Johnston also claimed that, even before Palin was catapulted from Alaska governor to vice presidential candidate last August, she would come home from the office "almost never later than five and sometimes as early as noon."

Some of Johnston's statements appear at odds with what he told the Daily News in a July interview. He said then that he saw a stressed Palin come home late at night. He also said in July that, while Palin was cooking dinner, he heard her saying it would be nice to accept the lucrative offers coming her way.

Palin supporters on Wednesday seized on Johnston's new claim she doesn't cook, noting Palin got rid of the state-paid chef at the governor's mansion in Juneau and that an Esquire article described Palin showing Johnston how to marinate a roast.

They also attacked his claim about Palin pushing an adoption scheme, citing his statements in April to CNN's Larry King that adoption and abortion were never considered.

The Web site Conservatives4Palin, in a post titled "Levi the Liar," declared it impossible to accept a story that Palin really thought she could hide the fact Bristol was pregnant and then suddenly appear with a brand new baby right after having her own son, Trig.

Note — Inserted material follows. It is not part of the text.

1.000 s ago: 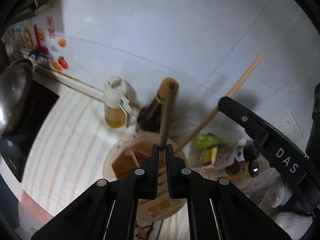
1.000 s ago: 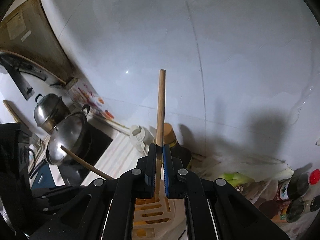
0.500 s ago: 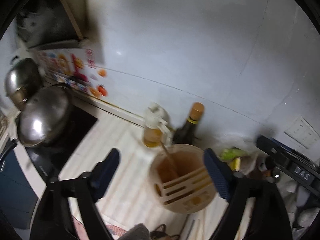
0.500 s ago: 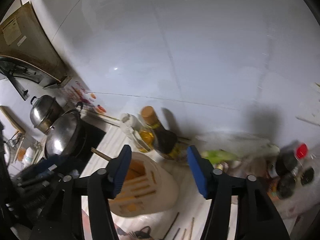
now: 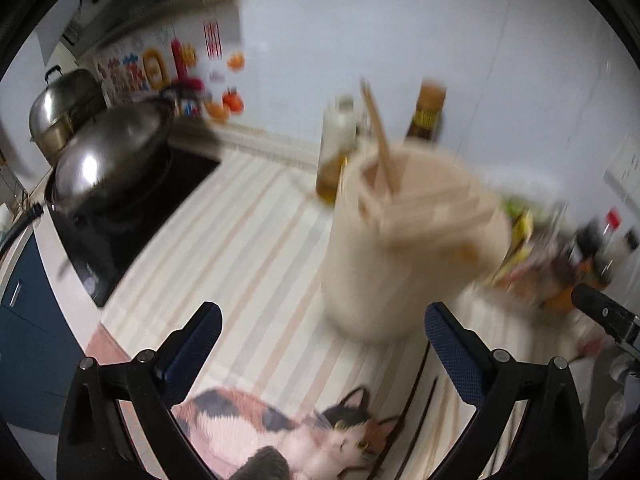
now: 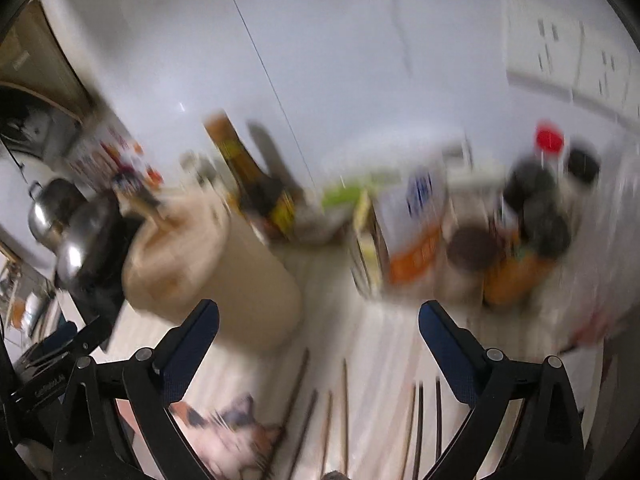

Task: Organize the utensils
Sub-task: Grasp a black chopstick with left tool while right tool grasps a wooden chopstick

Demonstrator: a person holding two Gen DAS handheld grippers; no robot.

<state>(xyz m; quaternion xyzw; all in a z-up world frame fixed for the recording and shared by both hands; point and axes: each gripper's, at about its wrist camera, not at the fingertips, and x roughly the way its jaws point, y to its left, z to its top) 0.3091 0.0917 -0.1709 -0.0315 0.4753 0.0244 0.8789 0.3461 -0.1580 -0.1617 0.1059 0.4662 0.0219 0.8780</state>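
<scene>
A round beige wooden utensil holder (image 5: 404, 256) stands on the striped counter, with wooden chopsticks (image 5: 380, 140) leaning out of its top. It also shows, blurred, in the right wrist view (image 6: 212, 268). My left gripper (image 5: 320, 340) is open and empty, in front of the holder and above the counter. My right gripper (image 6: 320, 336) is open and empty. Several loose chopsticks (image 6: 344, 400) lie on the counter below it, to the right of the holder. Both views are motion-blurred.
A dark sauce bottle (image 5: 428, 112) and an oil bottle (image 5: 334, 152) stand behind the holder. Steel pots (image 5: 108, 152) sit on a black cooktop at the left. Jars and packets (image 6: 500, 232) crowd the right. A cat-print mat (image 5: 288, 436) lies near the counter's front.
Both grippers let go of their chopsticks into the holder and opened wide. Both have since pulled back and tilted down toward the counter, where loose chopsticks have come into the right view.
</scene>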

The site also pointed to Johnston's comments to the media after the breakup that Palin doesn't push him on what to do and was "like my second mother." When Palin returned to Alaska after John McCain's unsuccessful run for president, she was different, Johnston said in the new Vanity Fair article.

"Sarah was sad for a while. She walked around the house pouting. I had assumed she was going to go back to her job as governor, but a week or two after she got back she started talking about how nice it would be to quit and write a book or do a show and make 'triple the money.'

"She would blatantly say, "I want to just take this money and quit being governor," Johnston said.

Johnston told the Daily News in a July interview that there was one clear cut example of this in December, when he said that Palin "had talked about how nice it would be to take some of this money people have been offering us and just run with it, and saying forget everything else."

The Vanity Fair article says Johnston lived in the Palin home from the end of November until January.

Palin has disputed that Johnston ever lived with the family at their Wasilla home.

"I know the truth about my family. I know details about whether Levi Johnston was allowed to live with my teenage daughter or not. By the way, it would be over my dead body that a kid would live with my teenage daughter," Palin said in April.

Johnston claimed in the article that Palin is not the hockey mom or outdoorswoman she claims to be. He said she rarely attended her oldest son's hockey games, she asked Levi how to shoot a gun, and "I've never seen her touch a fishing pole."

There have, however, been nationally published photos and video of Palin working her family's commercial setnet site on the Nushagak River in Bristol Bay.